News from The Open University
Posted on • Arts and social sciences, Society and politics
With recent reports suggesting that the state-pension age could be raised to 74 for future generations we asked Jonquil Lowe, Senior Lecturer in Personal Finance at The Open University, to tell us how this news came about and where the truth lies.
“Alarmist headline-grabbing” is the verdict from Jonquil as she says the press zoned in on something that was actually ‘what-if’ modelling from the last government-commissioned independent review of state pension age in 2023.
It was referred to this month in a new report from the Institute for Fiscal Studies (IFS) The Pensions Review: final recommendations and the media quickly latched onto it.
Jonquil says: “As the IFS reported, what the review actually said is that a pensionable age of 74 would be needed if the state pension Triple Lock continued indefinitely – which few experts think it will.”
The modelling says that to keep public spending on the state pension below six per cent of national income, while retaining the triple lock, the state pension age would have to rise to 74 by 2068-69.
“The IFS was making the point that the Triple Lock is hugely expensive and that paying for it by increasing state pension age favours better-off longer-lived pensioners over those on lower incomes who tend to have lower life expectancy. So, the idea that age 74 will apply to future generations is unlikely,” says Jonquil.
It was the 2011 coalition government that introduced the Triple Lock – where the state pension increases every year in line with either inflation, wage increases or 2.5% – whichever is the highest.
As the table shows, the Triple Lock has ratcheted up the main state pensions to a higher level than they would have been had they just increased with earnings or price inflation, adding around £24 to £26 a week extra to the basic pension and £11 to £22 extra to the new flat-rate pension.
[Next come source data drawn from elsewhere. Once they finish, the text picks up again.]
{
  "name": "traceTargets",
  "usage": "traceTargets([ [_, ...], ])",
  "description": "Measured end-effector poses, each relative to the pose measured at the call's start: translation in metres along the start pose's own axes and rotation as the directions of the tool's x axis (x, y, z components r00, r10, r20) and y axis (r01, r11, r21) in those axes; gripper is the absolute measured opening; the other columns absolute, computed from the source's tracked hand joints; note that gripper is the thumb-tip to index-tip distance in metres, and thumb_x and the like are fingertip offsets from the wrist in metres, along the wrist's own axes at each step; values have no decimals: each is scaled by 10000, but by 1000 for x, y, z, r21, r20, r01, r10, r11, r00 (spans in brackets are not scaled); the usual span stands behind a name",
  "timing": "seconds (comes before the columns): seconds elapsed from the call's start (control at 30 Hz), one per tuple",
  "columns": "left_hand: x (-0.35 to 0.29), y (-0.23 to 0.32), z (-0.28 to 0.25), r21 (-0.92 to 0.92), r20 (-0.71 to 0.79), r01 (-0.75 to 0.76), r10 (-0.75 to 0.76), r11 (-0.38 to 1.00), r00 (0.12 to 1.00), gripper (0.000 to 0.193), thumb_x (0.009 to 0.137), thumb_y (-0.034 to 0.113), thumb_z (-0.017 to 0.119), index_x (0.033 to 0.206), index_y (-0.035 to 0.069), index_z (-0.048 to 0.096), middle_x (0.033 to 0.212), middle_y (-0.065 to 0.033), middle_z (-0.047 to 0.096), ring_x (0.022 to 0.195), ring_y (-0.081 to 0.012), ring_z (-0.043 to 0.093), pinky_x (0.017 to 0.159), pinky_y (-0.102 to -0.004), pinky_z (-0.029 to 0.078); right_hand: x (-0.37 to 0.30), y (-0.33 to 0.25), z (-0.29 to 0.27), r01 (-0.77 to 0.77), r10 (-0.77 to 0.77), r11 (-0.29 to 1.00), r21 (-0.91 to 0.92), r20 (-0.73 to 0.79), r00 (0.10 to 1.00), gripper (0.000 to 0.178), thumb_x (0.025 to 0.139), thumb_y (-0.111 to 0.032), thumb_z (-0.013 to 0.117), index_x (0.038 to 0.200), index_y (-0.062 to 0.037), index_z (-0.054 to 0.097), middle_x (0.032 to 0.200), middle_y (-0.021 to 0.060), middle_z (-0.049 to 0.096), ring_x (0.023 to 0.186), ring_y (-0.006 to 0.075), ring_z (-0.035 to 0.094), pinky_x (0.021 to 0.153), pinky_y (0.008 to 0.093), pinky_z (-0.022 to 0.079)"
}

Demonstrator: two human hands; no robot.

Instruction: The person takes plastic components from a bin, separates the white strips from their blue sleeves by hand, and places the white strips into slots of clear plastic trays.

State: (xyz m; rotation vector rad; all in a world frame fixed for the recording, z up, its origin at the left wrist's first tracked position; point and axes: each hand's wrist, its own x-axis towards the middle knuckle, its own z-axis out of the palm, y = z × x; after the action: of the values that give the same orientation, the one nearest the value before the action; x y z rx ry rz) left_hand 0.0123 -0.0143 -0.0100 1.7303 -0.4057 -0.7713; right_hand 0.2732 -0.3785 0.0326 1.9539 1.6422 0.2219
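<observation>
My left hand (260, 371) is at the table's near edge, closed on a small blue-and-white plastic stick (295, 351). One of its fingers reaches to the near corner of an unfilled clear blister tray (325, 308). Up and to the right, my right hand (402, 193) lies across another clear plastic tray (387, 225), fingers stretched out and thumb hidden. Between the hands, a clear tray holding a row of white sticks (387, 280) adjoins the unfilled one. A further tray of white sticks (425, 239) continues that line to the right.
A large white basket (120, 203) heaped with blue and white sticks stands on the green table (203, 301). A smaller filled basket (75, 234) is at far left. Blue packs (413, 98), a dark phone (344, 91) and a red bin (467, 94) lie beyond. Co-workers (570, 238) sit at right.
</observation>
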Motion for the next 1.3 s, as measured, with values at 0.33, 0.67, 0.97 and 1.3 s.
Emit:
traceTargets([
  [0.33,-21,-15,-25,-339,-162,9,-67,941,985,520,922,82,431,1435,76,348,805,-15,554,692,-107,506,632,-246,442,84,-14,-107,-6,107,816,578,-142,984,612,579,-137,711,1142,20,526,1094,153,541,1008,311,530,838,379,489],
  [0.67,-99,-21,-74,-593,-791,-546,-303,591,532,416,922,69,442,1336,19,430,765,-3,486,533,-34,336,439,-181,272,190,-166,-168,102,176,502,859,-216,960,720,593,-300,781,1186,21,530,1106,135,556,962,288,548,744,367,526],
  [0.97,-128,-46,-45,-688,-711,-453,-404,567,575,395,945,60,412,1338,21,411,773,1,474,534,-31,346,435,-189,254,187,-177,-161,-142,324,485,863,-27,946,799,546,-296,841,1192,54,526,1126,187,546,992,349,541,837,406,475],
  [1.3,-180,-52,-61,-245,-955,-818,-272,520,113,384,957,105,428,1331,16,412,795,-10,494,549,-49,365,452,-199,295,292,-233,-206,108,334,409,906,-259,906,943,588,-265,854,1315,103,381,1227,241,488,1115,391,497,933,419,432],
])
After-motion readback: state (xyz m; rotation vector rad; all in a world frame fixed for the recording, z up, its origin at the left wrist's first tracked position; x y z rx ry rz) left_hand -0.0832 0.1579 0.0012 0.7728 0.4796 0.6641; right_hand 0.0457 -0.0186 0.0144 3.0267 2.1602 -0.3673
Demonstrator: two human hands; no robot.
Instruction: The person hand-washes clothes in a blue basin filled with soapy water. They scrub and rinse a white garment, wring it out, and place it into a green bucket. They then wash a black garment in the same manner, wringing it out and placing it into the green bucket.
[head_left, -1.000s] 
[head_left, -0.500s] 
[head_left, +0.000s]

Basic state pension / New flat-rate pension from 2016 (£/week) | Total percentage increase in basic state pensions 2010/11 to 2025/26 | |
2010/11: baseline | £97.65 (basic) | – |
2025/26: actual amounts under Triple Lock | £176.45 (basic)
£230.25 (new) |
80.7% |
2025/26: what if pension only increased by earnings growth? | £152.13 (basic)
£218.78 (new) |
55.8% |
2025/26: what if pension only increased by price inflation? | £150.73 (basic)
£208.75 (new) |
54.4% |
Source: Jonquil Lowe
This has helped to raise many pensioners out of poverty, but as the IFS argues the Triple Lock should cease once the state pension has reached a socially acceptable target level and then raise the pension by either prices, earnings or a smoothed combination of both.
Statutory periodic independent reviews inform any state pension age increases. The last review, by the Conservative government, recommended that around 31% of someone’s adult life should be spent in receipt of the state pension.
Jonquil says: “So, as life expectancy increases (which it is still doing albeit at a slower rate than in the past), state pension age would also rise. The government has just announced the launch of the third such review so we have yet to see if the 31% principle is retained.”
“The DWP and IFS have both published reports this month on inadequacy of saving for retirement, especially because younger generations will be reliant mainly on Defined Contributions savings and more may end up as renters in retirement.
“Younger generations are more likely to be pension savers because of automatic enrolment but the amount being saved is currently low. However, how adequacy is measured is an inexact area.”
These reports will be food for thought for the new Pensions Commission that the government has set up to report on pensions adequacy by 2027.
Jonquil says: “Perversely, of course, a later retirement age helps pension adequacy because it means people can save for longer. However, there are issues around being healthy enough to work, enough jobs being available and employer age discrimination (illegal but hard to prove or challenge, especially at the recruitment stage).”
She says the certain way of getting closer to an adequate pension is to save earlier and increase the amount you save: “Anyone from any age can have a personal pension scheme and anyone can pay into it, so you can even start a scheme for a baby.
“There is also a gender angle to this: women’s caring roles hamper their ability to build up pensions, so partners in paid work would ideally pay into their unpaid carer partner’s pension.”
Jonquil’s last word is this: “Whatever your situation, the bottom line is tuck cash away now in a pension whenever you can, from as young as you can, for as long as you can so you have choices in terms of whether you have to work until the state pension age, whatever that may be.”